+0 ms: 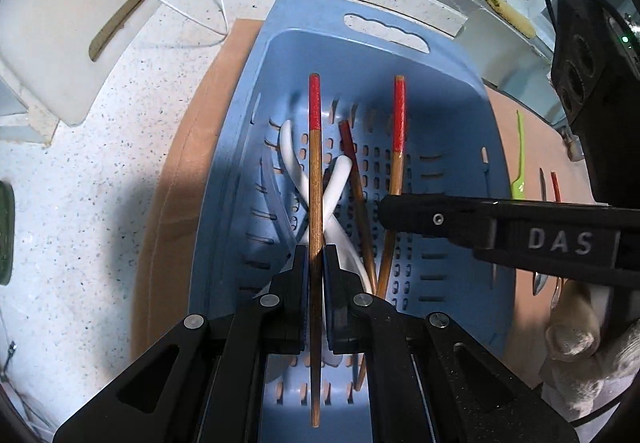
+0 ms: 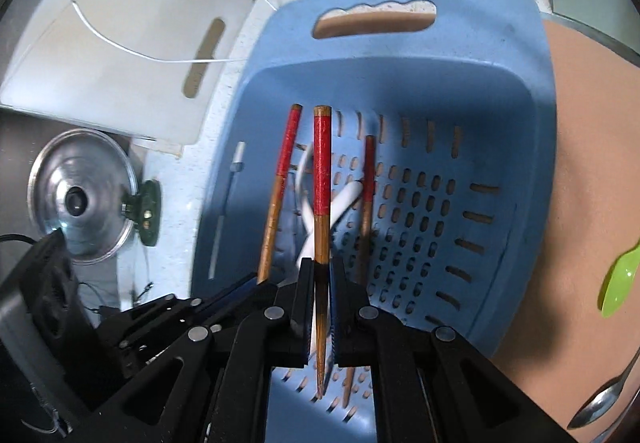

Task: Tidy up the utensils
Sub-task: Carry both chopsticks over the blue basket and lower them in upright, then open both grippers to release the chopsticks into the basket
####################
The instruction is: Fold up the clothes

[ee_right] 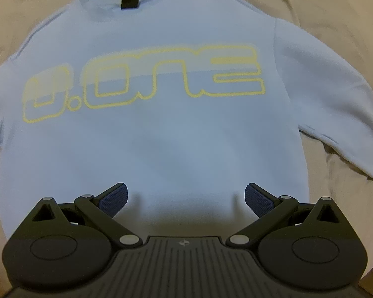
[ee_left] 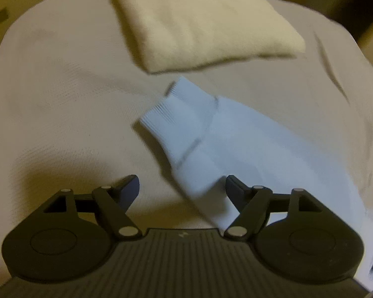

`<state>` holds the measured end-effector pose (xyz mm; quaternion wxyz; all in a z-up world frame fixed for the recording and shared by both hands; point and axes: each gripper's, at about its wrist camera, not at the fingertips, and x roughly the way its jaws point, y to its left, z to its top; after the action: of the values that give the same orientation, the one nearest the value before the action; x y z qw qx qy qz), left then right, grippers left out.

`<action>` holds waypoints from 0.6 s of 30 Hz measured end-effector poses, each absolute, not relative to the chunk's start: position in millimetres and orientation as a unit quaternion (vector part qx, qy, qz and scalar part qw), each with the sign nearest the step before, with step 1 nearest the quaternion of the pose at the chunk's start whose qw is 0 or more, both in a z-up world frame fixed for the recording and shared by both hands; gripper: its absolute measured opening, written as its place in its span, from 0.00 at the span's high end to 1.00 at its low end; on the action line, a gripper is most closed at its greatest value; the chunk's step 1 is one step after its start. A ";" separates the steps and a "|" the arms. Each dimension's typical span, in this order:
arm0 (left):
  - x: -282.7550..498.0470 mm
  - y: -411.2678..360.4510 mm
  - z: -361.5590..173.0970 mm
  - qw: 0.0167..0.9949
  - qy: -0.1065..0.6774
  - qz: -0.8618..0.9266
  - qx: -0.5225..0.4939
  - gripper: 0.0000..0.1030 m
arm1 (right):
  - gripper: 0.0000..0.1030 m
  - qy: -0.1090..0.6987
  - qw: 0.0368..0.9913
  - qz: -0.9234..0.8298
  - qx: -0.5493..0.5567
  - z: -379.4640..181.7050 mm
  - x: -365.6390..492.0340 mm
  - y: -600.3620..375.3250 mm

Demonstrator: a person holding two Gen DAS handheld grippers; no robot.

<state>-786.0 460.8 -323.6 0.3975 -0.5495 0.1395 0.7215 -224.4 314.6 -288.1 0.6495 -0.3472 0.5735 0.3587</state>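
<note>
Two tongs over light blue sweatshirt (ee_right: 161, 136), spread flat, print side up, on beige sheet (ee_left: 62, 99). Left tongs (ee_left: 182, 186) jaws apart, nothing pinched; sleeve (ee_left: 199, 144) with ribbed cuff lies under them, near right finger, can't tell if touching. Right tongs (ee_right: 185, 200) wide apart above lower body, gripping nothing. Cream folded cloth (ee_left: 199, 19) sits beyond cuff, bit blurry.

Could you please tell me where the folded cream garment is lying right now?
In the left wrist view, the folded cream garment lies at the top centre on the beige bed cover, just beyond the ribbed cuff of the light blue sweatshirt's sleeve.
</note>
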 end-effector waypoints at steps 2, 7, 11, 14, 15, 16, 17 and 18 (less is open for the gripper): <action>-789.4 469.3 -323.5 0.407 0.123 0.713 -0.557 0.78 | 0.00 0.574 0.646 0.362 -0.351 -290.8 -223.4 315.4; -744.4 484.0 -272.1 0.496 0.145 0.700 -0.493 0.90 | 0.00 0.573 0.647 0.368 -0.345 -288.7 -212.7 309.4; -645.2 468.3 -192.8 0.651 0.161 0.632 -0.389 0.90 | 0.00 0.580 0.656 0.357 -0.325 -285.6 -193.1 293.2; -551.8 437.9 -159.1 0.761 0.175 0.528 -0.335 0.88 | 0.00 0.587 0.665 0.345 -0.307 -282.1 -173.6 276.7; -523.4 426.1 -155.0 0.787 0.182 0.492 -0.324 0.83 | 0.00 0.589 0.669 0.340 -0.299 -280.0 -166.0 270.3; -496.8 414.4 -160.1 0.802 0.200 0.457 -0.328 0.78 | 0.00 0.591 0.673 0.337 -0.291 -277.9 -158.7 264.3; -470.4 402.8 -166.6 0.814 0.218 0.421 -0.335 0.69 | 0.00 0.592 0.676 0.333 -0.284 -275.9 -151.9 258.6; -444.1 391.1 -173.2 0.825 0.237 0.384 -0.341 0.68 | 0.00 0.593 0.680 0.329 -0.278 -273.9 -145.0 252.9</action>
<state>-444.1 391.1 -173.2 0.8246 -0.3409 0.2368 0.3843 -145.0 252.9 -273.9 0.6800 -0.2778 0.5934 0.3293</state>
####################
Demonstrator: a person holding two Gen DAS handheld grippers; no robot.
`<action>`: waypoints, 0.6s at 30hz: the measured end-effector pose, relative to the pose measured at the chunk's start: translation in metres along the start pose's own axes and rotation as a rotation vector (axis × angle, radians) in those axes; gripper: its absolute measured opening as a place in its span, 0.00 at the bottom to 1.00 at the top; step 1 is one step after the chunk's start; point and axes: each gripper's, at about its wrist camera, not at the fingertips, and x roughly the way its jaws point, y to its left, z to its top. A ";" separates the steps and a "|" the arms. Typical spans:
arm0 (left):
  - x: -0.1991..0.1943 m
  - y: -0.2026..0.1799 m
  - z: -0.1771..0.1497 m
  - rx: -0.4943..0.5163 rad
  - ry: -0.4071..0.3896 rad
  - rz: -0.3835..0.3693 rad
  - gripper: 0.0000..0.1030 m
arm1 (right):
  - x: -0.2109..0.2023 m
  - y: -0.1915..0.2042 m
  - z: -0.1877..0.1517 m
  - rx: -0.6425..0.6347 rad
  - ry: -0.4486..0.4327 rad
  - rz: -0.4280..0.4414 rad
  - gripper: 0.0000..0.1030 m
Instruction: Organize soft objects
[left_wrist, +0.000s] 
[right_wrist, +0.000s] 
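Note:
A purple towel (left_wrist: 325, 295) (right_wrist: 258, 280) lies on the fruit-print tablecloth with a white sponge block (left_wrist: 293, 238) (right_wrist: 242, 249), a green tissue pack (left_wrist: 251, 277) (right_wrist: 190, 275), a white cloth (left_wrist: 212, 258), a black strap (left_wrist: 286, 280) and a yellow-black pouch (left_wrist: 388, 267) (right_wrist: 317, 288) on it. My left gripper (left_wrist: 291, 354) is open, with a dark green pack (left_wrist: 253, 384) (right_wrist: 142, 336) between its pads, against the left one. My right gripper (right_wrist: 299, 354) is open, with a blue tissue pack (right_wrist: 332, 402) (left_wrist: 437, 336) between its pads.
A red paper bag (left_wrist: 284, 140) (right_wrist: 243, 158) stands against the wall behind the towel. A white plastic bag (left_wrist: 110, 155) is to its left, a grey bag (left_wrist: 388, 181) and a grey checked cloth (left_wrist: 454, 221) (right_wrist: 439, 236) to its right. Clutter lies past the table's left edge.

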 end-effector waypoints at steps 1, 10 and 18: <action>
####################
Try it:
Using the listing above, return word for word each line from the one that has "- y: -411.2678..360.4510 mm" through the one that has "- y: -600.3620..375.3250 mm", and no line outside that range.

Solved problem:
  - y: -411.2678..360.4510 mm
  - z: -361.5590..173.0970 mm
  - qw: 0.0167..0.9949
  - qy: -0.1065..0.6774
  - qz: -0.8618..0.9266
  - qx: -0.5225..0.4939
  - gripper: 0.0000..0.1030 m
arm1 (right):
  - gripper: 0.0000..0.1030 m
  - qy: -0.1090..0.6987
  - qw: 0.0368..0.9913
  - qz: -0.9234..0.8298
  - qx: -0.5493..0.5567
  - z: -379.4640..181.7050 mm
  - x: -365.6390..492.0340 mm
  - y: -600.3620..375.3250 mm

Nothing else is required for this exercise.